Computer Controlled CX-10

18 Aug

The goal is to control the CX-10 (without custom firmware) from a computer. This is accomplished by connecting some wires from the transmitter to an Arduino. The potentiometers are removed from the transmitter and replaced by wires which connect to the custom Arduino shield. The buttons are connected without removing the actual buttons.


The schematics are pretty simple. Normally, the potentiometers provide a voltage between 0V and something around 3.4V. With the Aruino Uno, a PWM signal is generated and filtered with a low-pass filter. The voltage divider with two resistors (values 100K and 20K) brings it down from 5V to 4.17V. However, due to the capacitor the value seems to drop further. The oscilloscope showed a value at the outputs of around 3.4V at a duty cycle of 100%.

Schematics of the Arduino shield.
Schematics of the Arduino shield.


Arduino Shield

I constructed an Arduino prototyping shield according to the schematics. It has a pin header to connect to the transmitter later on. In addition to the schematics, it also has two MOSFETs to pull two push-buttons low. These buttons control the aerobatics-mode and the flip.

Arduino prototyping shield.
Arduino prototyping shield.


Transmitter modification

The original transmitter is modified to be able to use it with the Arduino. The potentiometers need to be removed and are replaced with wires to the Arduino. The buttons can stay in place because they are normally open.

Removal of the potentiometers.
Removal of the potentiometers.
Wires connected to mimic the potentiometers.
Wires connected to mimic the potentiometers.
Nice cable that fits into the Arduino shield.
Nice cable that fits into the Arduino shield.


Arduino firmware

The Arduino is flashed with Standard Firmata firmware. This firmware is available by default in the Arduino IDE. Only a small modification is done that increases the PWM frequency to the maximum. In the setup section, the following is added:

TCCR1B = TCCR1B & B11111000 | B00000001;    // set timer 1 divisor to     1 for PWM frequency of 31372.55 Hz
TCCR2B = TCCR2B & B11111000 | B00000001;    // set timer 2 divisor to     1 for PWM frequency of 31372.55 Hz

More information about Arduino PWM frequencies is available here:

Computer software

A computer program can send firmata commands to the Arduino. For now, I made a quick and dirty program that translate joystick commands to the PWM values of the Arduino. This is the result:

5 Replies to “Computer Controlled CX-10

  1. It is not clear how you wired the potentiometers; it looks like you have 4 green (ground) wires to each middle wire, and you show one blue to one side, and later you show two yellows and a red, but not where they attach. You only have 8 wires total?

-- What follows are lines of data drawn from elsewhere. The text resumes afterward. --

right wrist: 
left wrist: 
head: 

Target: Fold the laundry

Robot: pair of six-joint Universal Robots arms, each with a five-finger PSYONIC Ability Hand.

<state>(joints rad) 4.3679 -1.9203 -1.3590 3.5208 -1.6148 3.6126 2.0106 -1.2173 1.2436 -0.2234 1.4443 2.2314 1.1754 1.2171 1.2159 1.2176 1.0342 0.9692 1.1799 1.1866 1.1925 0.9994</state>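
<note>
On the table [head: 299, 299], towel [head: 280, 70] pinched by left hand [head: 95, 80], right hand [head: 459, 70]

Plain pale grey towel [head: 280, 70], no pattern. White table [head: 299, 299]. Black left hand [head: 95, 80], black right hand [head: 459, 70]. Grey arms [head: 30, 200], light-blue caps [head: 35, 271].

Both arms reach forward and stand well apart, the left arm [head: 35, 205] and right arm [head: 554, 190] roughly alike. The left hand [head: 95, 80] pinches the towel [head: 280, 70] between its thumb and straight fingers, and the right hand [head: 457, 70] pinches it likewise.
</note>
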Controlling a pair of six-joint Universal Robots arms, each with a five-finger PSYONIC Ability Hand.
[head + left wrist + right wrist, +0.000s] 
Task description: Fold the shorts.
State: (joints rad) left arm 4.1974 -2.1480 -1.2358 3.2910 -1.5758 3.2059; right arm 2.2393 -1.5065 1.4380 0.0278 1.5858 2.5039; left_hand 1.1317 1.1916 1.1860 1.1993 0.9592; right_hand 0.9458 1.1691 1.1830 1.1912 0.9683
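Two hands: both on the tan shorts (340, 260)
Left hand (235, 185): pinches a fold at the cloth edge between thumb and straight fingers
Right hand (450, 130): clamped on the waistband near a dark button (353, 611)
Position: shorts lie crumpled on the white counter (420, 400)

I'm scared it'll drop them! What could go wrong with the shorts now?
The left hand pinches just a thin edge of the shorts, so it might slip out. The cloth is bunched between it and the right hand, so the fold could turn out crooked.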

    Also, stupid question, you only use the voltage divider because the Arduino is delivering a fixed PWM signal? I am using a Raspberry Pi and I am hoping I can deliver the correct voltage and PWM via software (or rather, controlled via software). Am I completely misguided?

    • I used random colors. The green ones are TRANS_XXX in the schematic. The blue one is ground there.

      Voltage divider is there because the signal from Arduino is 5V. You could use the RPI directly since it is 3.3V, although you might still need a low pass filter.

      • Bart, thanks for responding so quickly.

        So, your random colors, were exactly do they attach on the controller PCB? I take it they go where the terminals of the potentiometer were, but there are three and you only attach to two. Other than the middle one (green), which other terminal do you use? Sorry, I think this is obvious to you, but I really have no idea which one is the right one.

        As with a low pass filter, I would have to google what that is and how to make one. But more pertinent, why would I need one?

        I apologize for being so naive; my strength is in databases and programming, not hardware per se. Just trying to have some fun and teach myself a few tricks.

        • Well, obviously ground connects to ground. The low pass filter is needed to transform the PWM signal into a smooth voltage level.